§ What to produce
Repeat every line that appears below, with nothing altered.

§ Data below
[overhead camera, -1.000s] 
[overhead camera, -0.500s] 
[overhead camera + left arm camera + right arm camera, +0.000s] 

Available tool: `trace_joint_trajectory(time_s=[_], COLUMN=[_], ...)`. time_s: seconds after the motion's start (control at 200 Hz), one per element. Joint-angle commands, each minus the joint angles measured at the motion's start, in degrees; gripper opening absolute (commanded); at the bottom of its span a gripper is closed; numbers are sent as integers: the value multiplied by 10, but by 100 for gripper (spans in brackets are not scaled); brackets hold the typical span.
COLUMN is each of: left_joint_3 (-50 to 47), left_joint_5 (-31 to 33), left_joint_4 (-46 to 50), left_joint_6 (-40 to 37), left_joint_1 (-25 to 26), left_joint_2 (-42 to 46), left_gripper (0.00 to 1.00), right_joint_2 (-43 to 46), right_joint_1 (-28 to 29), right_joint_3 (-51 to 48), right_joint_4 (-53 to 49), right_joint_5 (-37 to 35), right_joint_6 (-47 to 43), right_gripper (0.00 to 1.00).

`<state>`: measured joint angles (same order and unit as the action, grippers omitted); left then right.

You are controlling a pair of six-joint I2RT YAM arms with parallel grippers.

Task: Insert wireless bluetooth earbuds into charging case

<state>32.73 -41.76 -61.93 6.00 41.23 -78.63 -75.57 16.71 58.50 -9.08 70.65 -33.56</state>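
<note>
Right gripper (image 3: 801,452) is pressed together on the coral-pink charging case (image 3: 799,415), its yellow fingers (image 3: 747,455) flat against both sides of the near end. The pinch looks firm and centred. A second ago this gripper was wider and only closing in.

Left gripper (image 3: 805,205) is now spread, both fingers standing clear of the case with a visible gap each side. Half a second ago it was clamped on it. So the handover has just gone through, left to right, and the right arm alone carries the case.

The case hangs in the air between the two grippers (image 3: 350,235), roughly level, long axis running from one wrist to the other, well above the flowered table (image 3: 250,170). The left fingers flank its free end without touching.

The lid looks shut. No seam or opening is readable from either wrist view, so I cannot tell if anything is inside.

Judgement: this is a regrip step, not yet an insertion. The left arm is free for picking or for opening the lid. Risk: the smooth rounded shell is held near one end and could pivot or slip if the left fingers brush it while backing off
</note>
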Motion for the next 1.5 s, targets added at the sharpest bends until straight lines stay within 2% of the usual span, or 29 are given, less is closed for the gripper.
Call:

§ Response
[overhead camera, -1.000s] 
[overhead camera, -0.500s] 
[overhead camera + left arm camera + right arm camera, +0.000s] 

Available tool: `trace_joint_trajectory(time_s=[_], COLUMN=[_], ...)`. time_s: seconds after the motion's start (control at 200 Hz), one per element. Joint-angle commands, each minus the joint angles measured at the motion's start, in degrees; gripper opening absolute (commanded); at the bottom of its span a gripper is closed; numbers are sent as integers: the value multiplied by 10, but by 100 for gripper (spans in brackets are not scaled); brackets hold the typical span.
COLUMN is each of: left_joint_3 (-50 to 47), left_joint_5 (-31 to 33), left_joint_4 (-46 to 50), left_joint_6 (-40 to 37), left_joint_1 (-25 to 26), left_joint_2 (-42 to 46), left_gripper (0.00 to 1.00), right_joint_2 (-43 to 46), right_joint_1 (-28 to 29), right_joint_3 (-51 to 48), right_joint_4 (-53 to 49), right_joint_5 (-37 to 35), right_joint_6 (-47 to 43), right_gripper (0.00 to 1.00).

`<state>`: measured joint angles (same order and unit as the action, grippers omitted); left then right.

You are controlling a pair of six-joint I2RT YAM arms with parallel grippers.

Task: Insert wireless bluetooth earbuds into charging case

<state>32.73 -41.76 -61.93 6.00 41.23 -78.63 -75.57 16.71 58.50 -9.08 70.65 -33.56</state>
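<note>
Right gripper (image 3: 801,452) is pressed together on the coral-pink charging case (image 3: 799,415), its yellow fingers (image 3: 747,455) flat against both sides of the near end. The pinch looks firm and centred. A second ago this gripper was wider and only closing in.

Left gripper (image 3: 805,205) is now spread, both fingers standing clear of the case with a visible gap each side. Half a second ago it was clamped on it. So the handover has just gone through, left to right, and the right arm alone carries the case.

The case hangs in the air between the two grippers (image 3: 350,235), roughly level, long axis running from one wrist to the other, well above the flowered table (image 3: 250,170). The left fingers flank its free end without touching.

The lid looks shut. No seam or opening is readable from either wrist view, so I cannot tell if anything is inside.

Judgement: this is a regrip step, not yet an insertion. The left arm is free for picking or for opening the lid. Risk: the smooth rounded shell is held near one end and could pivot or slip if the left fingers brush it while backing off
</note>
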Motion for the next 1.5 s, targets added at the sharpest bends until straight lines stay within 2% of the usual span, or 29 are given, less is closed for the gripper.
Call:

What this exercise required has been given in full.